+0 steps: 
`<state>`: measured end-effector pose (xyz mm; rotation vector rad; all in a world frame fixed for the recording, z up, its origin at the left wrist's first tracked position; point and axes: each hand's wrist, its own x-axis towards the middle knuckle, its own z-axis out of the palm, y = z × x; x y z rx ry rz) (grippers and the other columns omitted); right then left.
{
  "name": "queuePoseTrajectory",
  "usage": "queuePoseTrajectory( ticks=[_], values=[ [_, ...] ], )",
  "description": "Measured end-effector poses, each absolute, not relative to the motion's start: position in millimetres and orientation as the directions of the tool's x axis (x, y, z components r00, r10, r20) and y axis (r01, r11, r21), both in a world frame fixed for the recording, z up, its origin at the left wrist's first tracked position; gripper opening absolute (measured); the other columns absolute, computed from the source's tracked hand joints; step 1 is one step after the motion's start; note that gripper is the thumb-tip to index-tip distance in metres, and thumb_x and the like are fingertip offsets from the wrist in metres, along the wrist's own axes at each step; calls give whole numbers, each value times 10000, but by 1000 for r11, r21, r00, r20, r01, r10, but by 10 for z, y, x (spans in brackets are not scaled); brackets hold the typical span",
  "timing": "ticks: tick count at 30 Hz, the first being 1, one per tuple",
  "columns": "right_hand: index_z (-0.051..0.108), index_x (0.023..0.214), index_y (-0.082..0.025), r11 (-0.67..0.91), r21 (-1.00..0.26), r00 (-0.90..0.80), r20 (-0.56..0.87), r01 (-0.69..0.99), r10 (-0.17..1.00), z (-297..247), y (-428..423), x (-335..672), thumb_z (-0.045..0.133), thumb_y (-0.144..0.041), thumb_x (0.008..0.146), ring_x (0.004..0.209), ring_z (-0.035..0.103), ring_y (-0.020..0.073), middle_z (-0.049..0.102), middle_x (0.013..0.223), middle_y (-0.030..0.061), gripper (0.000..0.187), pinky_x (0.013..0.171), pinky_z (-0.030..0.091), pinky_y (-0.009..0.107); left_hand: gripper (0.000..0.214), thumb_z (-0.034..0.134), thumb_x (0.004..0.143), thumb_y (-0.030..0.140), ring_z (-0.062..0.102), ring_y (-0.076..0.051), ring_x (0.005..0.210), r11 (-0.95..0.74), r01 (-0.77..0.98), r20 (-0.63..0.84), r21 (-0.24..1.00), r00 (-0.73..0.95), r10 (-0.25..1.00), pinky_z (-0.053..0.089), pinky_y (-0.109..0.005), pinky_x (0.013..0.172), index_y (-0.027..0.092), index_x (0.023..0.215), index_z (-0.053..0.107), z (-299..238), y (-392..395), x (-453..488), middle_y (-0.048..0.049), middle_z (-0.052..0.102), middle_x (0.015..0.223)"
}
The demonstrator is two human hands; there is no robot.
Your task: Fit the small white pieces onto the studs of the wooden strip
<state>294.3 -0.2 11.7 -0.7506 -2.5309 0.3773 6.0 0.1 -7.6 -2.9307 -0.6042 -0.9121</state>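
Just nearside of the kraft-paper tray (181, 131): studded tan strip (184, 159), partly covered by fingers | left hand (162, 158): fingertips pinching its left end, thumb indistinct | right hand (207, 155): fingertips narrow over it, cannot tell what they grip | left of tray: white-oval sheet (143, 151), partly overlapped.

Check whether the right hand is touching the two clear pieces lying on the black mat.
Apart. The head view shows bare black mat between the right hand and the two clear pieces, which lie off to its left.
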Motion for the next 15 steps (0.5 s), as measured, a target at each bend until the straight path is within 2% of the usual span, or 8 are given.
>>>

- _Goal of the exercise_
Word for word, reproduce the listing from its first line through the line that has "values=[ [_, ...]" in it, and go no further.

- _Answer area_
+0 steps: 
`<state>`: measured end-effector pose (xyz mm; rotation vector rad; all in a world frame fixed for the recording, z up, its origin at the left wrist's first tracked position; point and axes: each hand's wrist, its own x-axis towards the middle knuckle, its own z-axis out of the palm, y = z × x; x y z rx ry rz) (grippers and the other columns omitted); right then left.
{
  "name": "queuePoseTrajectory",
  "usage": "queuePoseTrajectory( ticks=[_], values=[ [_, ...] ], )",

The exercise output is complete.